Back in December, an item in the Washington Post highlighted how the Curiosity Rover on Mars made a remarkable discovery. It found evidence of an ancient lake that – 3.5 billion years ago – could be described as drinkable, and part of a longstanding environment capable of supporting simple forms of life.
Not a great breakthrough, you might think, as that only ties in with existing evidence that there was once abundant free-flowing water on the surface of Mars, and that her entire ecosystem was much more Earthlike than the desert planet we know today. As scientists studying Mars have discovered, there’s still plenty of water there. It’s just locked in the icecaps.
However, an interesting point came out of all this. If water flowed on Mars in the past, might we be able to find it now? Food for thought, especially with the focus NASA is giving our Martian neighbor.
New images taken by the Mars Reconnaissance Orbiter might have done just that. Why?
Astronomers examining the question have concentrated their efforts on a phenomenon called recurring slope lineae (known as RSL). RSL are dark lines that can be seen moving down the slopes of quite a number of Martian mountains when surface temperatures rise.
Some scientists have hypothesized these flows might be caused by a form of saltwater containing an iron sulfate solution to keep it from freezing in Martian temperatures.

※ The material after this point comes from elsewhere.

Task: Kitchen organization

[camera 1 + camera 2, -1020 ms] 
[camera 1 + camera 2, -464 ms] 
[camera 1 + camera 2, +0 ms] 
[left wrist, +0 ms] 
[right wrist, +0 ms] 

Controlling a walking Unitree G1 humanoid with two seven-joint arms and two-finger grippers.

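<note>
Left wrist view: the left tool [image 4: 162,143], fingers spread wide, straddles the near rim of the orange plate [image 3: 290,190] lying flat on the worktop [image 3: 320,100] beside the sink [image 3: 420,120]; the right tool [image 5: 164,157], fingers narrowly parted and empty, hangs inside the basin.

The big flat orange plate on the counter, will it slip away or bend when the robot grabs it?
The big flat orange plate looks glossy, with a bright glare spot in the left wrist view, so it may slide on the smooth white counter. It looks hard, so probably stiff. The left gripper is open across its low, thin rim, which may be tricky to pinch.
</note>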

The Mars Reconnaissance Orbiter may have uncovered new clues that yes, the RSL do actually contain flowing water. How?
Scientists have focused on the compounds left behind by the RSL. Although the recorded images didn’t find any actual signs of saltwater itself, they did find iron-containing minerals. Why is this so important?
Because those minerals weren’t found on any of the mountains that don’t have RSL.

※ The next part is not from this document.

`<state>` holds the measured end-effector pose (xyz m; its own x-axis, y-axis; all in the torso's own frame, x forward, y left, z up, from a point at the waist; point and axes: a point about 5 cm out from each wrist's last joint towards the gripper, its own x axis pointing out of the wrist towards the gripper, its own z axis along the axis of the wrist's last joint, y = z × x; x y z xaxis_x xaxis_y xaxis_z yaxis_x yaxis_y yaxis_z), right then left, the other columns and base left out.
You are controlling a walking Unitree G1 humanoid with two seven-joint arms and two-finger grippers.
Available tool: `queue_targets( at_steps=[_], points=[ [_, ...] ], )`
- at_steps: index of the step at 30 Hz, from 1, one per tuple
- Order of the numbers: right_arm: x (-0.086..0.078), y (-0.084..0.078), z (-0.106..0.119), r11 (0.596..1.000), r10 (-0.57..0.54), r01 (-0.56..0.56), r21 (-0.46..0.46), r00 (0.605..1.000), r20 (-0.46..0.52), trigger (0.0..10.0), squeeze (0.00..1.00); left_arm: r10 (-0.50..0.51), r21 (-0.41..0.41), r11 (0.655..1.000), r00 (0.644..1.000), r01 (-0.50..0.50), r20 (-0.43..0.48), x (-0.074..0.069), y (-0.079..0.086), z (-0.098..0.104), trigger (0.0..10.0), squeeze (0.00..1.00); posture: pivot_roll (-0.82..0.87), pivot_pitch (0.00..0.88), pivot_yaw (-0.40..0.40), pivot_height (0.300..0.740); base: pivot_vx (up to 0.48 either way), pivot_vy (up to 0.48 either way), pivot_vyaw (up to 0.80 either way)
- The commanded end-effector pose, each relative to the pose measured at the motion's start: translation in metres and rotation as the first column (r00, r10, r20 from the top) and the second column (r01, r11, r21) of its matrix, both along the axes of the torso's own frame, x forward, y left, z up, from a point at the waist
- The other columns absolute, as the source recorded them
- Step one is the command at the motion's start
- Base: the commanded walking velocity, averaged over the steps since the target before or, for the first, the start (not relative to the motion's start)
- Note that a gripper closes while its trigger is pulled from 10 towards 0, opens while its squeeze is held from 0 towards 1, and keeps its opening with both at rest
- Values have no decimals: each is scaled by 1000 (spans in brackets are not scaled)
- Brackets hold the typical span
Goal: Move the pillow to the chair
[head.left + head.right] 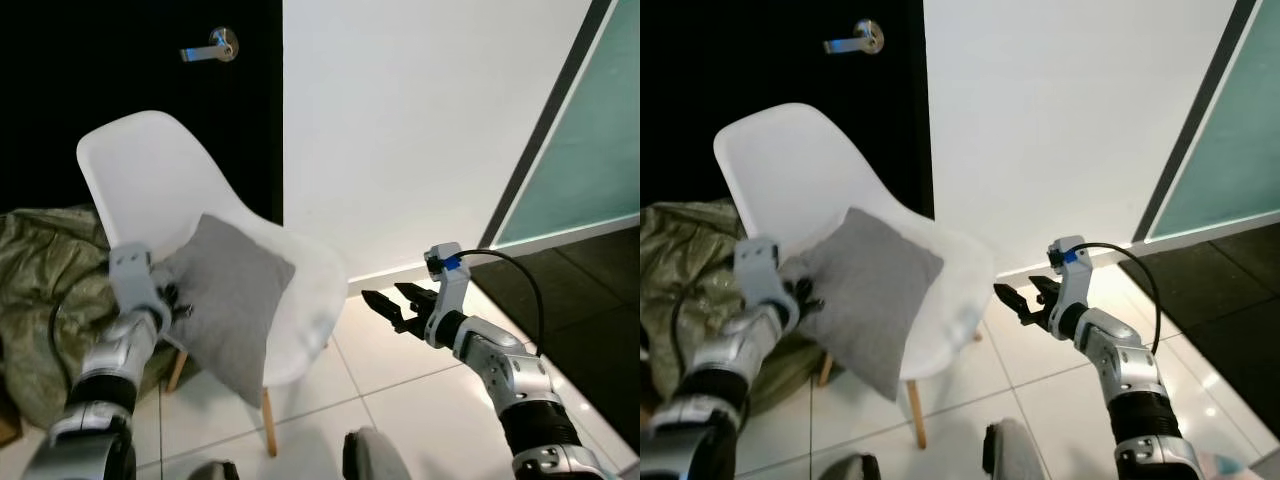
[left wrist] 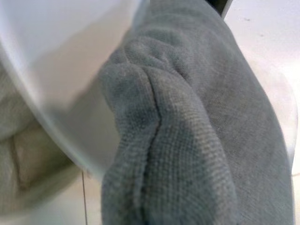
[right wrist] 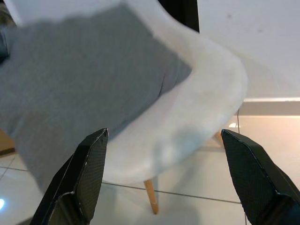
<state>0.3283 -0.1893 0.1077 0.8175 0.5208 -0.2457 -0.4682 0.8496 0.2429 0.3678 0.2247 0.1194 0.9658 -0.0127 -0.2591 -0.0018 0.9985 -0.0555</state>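
Note:
A grey square pillow [image 1: 232, 300] lies tilted on the seat of a white shell chair [image 1: 150, 170] with wooden legs, its lower corner hanging past the seat's front edge. My left gripper [image 1: 176, 305] is at the pillow's left corner, shut on it; the left wrist view shows the bunched grey cloth [image 2: 187, 140] pressed close against the chair's rim [image 2: 51, 93]. To the right of the chair, my right gripper [image 1: 385, 300] hovers open and apart from it above the floor. Its black fingers [image 3: 79, 178] frame the seat's front edge [image 3: 201, 108] and the pillow [image 3: 84, 79].
A crumpled olive-green fabric heap [image 1: 40, 270] lies on the floor left of the chair. Behind the chair is a black door with a metal handle [image 1: 212, 46], then a white wall. A teal glass panel [image 1: 590, 150] stands at the right. White floor tiles [image 1: 400, 400] are in front.

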Motion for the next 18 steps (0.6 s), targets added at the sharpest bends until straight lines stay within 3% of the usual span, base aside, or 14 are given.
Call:
queue_targets(
  at_steps=[1, 5, 9, 10, 11, 12, 13, 14, 15, 16, 17, 18],
  points=[
    [-1, -2, 2, 1000, -10, 11, -9, 1000, 3, 10000, 0, -74, 85, 994, 997, 74, -1, 4, -5, 5, 10000, 0, -254, 96, -50, 570, 0, 0, 0],
    [-3, -3, 1, 1000, -19, 19, -14, 1000, -2, 10000, 0, -91, 245, 965, 996, 90, -8, 9, 4, 14, 10000, 0, -265, 105, -49, 550, 0, 0, 0],
    [-3, -4, 2, 1000, -21, 21, -16, 1000, -2, 10000, 0, -88, 293, 952, 996, 88, -13, 10, 7, 16, 10000, 0, -266, 111, -47, 545, 0, 0, 0],
    [-3, -5, 2, 999, -25, 25, -19, 1000, -3, 10000, 0, -69, 367, 928, 997, 72, -21, 10, 14, 17, 10000, 0, -267, 115, -47, 540, 0, 0, 0],
    [-3, -5, 2, 999, -25, 25, -19, 1000, -3, 10000, 0, -69, 367, 928, 997, 72, -21, 10, 14, 17, 10000, 0, -267, 115, -47, 540, 0, 0, 0],
    [-4, -6, 2, 999, -30, 30, -20, 1000, -5, 10000, 0, -42, 434, 900, 999, 48, -23, 9, 22, 19, 10000, 0, -266, 116, -44, 535, 0, 0, 0],
    [-4, -6, 2, 999, -36, 35, -20, 999, -6, 10000, 0, -8, 477, 879, 1000, 15, -17, 9, 30, 21, 10000, 153, -266, 116, -43, 530, 0, 0, 0],
    [-4, -6, 2, 999, -36, 35, -20, 999, -6, 10000, 0, -8, 477, 879, 1000, 15, -17, 9, 30, 21, 10000, 153, -266, 116, -43, 525, 0, 0, 0],
    [-5, -6, 2, 999, -39, 39, -20, 999, -7, 10000, 0, 19, 508, 861, 1000, -14, -6, 8, 36, 23, 10000, 718, -264, 116, -41, 520, 0, 0, 0],
    [-5, -6, 2, 999, -39, 39, -20, 999, -7, 10000, 0, 19, 508, 861, 1000, -14, -6, 8, 36, 23, 10000, 718, -264, 116, -41, 520, 0, 0, 0],
    [-5, -6, 2, 999, -41, 41, -19, 999, -7, 10000, 0, 34, 529, 848, 999, -33, 7, 7, 41, 26, 10000, 1000, -264, 115, -42, 515, 0, 0, 0],
    [-5, -6, 2, 999, -41, 41, -19, 999, -7, 10000, 0, 34, 529, 848, 999, -33, 7, 7, 41, 26, 10000, 1000, -264, 115, -42, 515, 0, 0, 0]
  ],
)
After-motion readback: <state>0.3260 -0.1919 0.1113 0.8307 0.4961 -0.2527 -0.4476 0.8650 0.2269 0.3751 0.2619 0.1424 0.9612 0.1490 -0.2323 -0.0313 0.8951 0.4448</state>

What’s more, the quantity of those minerals varied with the seasons.
Lujendra Ojha, one of the lead NASA researchers stated in a press release, “Just like the RSL themselves, the strength of the spectral signatures varies according to the seasons. They’re stronger when it’s warmer and less significant when it’s colder.”
Therefore, the best explanation involves the flow of water. NASA is currently working to refine its findings, as spectral signatures of the iron minerals in RSL might be blocking out the spectral signs of water. Nevertheless, this is remarkable news, as the scientists involved can’t fathom how this process would take place without water.

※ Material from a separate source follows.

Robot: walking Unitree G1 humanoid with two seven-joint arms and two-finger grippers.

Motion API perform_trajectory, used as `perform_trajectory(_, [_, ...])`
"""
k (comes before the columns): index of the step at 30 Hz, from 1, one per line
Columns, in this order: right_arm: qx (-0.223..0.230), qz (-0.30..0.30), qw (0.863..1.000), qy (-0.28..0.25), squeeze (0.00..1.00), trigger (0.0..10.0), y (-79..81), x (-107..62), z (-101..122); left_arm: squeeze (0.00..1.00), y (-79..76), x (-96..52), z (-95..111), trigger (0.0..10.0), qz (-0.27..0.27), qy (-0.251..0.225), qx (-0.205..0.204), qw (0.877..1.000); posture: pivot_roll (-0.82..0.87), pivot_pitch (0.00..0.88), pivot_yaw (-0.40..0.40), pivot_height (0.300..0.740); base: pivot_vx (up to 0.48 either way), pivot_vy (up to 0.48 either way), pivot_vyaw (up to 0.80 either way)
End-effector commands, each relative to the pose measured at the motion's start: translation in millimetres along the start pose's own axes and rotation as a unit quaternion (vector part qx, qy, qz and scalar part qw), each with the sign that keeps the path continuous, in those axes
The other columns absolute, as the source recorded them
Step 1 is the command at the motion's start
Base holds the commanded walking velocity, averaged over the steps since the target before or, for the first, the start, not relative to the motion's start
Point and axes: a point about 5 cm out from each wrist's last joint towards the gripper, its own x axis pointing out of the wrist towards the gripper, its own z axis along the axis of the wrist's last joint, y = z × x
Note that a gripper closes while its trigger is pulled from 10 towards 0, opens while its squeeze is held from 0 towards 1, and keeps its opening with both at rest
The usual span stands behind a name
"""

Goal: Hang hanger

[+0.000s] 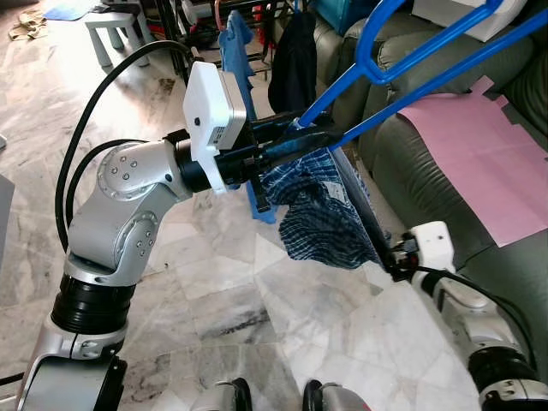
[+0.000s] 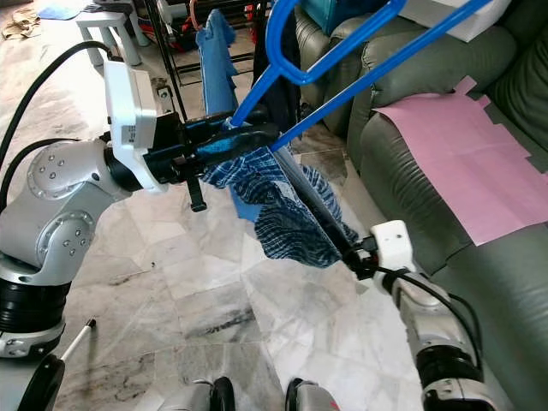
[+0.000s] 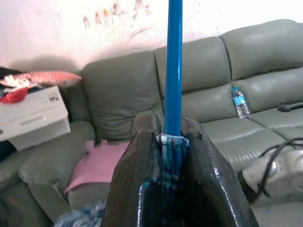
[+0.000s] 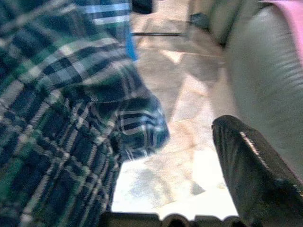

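Observation:
My left gripper is raised in front of me and shut on the lower corner of a blue hanger. In the left wrist view the hanger's bar rises from between the fingers, with plaid cloth pinched alongside it. A blue-green plaid garment hangs from that corner. My right gripper reaches up from the lower right along the garment's underside. In the right wrist view one black finger stands well apart from the plaid cloth, which covers the other side.
A grey-green sofa with a pink sheet runs along the right. A clothes rack with a blue garment and a dark garment stands behind. A small white table sits far left. The floor is marble.

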Motion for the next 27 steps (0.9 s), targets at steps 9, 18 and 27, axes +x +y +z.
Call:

What is more, if scientists can deepen our understanding of the RSL’s and how they impact on Martian climate, it could lead to a remarkable breakthrough in discovering potential habitats for life near the surface on modern-day Mars.
With the 2020 missions fast approaching, this is good news. One of the mission objectives will be to look for evidence of signs of past life. Where better than at a site known to be water rich? And think of the knock-on effect this will have as we progress to manned exploration in the future.
I can’t wait to see what comes next. Can you?